08/05/2020

El club de la comedia distópica

Por Pedro Lechuga Mallo

No sé ustedes cómo llevarán eso de las salidas controladas por el doble reloj de la vida, el que se puede consultar en las manillas de la fecha de nacimiento del DNI y el que llevamos atado a la muñeca. En mi caso, el salir de la pecera de cemento y ladrillo de mi casa me provoca cierto desgaste mental. Mientras voy caminando observo a las decenas de personas que deambulan a mi alrededor y me entran ganas de frotarme los ojos para descartar que estamos viviendo en una distopía. Pero como es desaconsejable tocarse los ojos con las manos, no tengo más remedio que aceptar la supuesta realidad que está ante mis ojos y que es digna de una novela futurista y distópica. Y así sigo maquinando y pensando si seríamos capaces de acostumbrarnos a que esta excepcionalidad se convirtiera en normalidad.

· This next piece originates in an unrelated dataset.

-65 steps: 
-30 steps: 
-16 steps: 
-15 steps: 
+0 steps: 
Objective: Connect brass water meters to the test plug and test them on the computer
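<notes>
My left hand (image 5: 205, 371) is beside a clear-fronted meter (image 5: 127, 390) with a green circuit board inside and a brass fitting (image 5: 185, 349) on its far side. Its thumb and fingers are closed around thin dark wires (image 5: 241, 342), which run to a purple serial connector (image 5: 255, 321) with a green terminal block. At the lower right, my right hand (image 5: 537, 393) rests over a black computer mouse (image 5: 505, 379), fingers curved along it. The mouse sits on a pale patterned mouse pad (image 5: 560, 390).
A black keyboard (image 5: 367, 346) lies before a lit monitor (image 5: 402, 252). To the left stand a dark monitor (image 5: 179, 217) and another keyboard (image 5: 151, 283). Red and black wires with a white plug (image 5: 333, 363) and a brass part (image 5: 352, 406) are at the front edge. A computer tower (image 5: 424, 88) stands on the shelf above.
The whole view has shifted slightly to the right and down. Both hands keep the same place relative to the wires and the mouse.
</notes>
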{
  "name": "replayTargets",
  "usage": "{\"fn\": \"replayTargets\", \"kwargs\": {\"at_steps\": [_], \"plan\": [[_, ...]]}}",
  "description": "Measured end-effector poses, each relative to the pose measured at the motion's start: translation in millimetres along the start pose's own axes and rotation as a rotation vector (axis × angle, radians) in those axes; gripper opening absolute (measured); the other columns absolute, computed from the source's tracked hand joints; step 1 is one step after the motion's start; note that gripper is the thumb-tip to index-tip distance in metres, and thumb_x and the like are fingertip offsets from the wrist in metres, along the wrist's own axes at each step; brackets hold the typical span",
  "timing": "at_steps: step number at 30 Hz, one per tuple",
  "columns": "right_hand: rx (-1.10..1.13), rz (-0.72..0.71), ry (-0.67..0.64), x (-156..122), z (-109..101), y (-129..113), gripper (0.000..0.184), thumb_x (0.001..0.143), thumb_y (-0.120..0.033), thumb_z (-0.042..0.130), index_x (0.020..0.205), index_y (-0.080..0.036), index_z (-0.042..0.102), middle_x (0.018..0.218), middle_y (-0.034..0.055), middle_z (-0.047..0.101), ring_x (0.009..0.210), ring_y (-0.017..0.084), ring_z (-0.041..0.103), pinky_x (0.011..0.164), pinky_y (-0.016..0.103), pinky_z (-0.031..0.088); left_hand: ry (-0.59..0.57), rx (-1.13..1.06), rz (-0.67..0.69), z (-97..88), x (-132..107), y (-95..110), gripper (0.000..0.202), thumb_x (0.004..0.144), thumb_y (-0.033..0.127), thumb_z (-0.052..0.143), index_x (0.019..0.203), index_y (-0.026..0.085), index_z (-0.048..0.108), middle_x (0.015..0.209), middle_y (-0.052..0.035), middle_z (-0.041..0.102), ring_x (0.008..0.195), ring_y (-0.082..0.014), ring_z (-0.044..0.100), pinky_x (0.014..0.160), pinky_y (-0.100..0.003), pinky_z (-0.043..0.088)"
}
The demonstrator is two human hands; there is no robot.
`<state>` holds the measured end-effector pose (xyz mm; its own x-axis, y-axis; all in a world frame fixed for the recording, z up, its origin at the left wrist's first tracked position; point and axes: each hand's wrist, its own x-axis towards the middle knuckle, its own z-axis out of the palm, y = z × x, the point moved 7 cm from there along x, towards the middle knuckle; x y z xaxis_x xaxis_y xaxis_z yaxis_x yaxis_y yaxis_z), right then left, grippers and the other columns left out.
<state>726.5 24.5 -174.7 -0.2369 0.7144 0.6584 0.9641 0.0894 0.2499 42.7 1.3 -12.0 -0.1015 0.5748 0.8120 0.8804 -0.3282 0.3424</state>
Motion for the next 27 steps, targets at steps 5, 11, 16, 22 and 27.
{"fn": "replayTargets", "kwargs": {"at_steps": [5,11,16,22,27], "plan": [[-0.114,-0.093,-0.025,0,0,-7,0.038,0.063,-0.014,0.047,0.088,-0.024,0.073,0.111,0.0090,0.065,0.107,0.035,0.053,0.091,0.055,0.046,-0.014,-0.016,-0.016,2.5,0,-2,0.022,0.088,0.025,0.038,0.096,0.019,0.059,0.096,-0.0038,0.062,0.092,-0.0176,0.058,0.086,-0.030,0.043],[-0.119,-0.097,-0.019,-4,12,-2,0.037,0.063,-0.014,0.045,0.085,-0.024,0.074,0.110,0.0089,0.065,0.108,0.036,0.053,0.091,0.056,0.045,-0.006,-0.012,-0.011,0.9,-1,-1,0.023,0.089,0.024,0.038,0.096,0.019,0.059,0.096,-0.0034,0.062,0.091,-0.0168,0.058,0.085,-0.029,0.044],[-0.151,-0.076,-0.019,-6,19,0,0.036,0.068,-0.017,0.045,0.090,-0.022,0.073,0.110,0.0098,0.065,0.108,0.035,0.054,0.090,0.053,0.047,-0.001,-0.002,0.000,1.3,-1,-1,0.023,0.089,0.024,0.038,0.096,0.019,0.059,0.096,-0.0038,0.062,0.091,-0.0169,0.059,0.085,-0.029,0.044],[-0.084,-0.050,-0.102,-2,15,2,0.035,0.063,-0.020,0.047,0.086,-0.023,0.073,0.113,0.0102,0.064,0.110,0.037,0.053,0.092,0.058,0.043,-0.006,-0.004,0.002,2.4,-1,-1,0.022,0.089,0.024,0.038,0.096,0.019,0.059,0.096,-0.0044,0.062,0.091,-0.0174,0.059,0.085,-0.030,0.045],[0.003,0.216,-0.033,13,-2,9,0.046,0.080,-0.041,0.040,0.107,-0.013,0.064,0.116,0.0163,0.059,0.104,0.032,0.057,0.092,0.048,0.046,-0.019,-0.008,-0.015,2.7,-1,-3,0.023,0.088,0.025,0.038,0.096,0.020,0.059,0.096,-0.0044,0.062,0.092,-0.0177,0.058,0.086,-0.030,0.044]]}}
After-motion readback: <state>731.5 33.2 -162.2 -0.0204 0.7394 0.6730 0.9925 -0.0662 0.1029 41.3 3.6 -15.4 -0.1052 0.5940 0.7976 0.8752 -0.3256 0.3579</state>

Es más, mi cabeza no descansa hasta que vuelvo a mi madriguera y dejo de ver zombies de entre 14 y 70 años arrastrándose por el asfalto.

Pero antes de refugiarme en mi morada tengo que poner en peligro mi integridad física, ya que con el codo empujo la puerta del portal, también con el codo llamo al ascensor y selecciono el piso en cuestión. Eso sí, reconozco que he intentado abrir con las llaves en el codo la puerta de casa pero no he sido capaz. No quiero ser agorero, pero tiene que estar por las nubes la prevalencia de epicondilitis. Pero esto no acaba aquí, luego toca el malabarismo para quitarte las zapatillas reduciendo al máximo las probabilidades de contagio, para lo que en ocasiones hay que hacer piruetas que no tienen nada que envidiar a las de los espectáculos de ‘El Circo del Sol’. De ahí al baño a lavarte las manos, a las que ya les quedan menos de cincuenta lavados para perder definitivamente las huellas dactilares.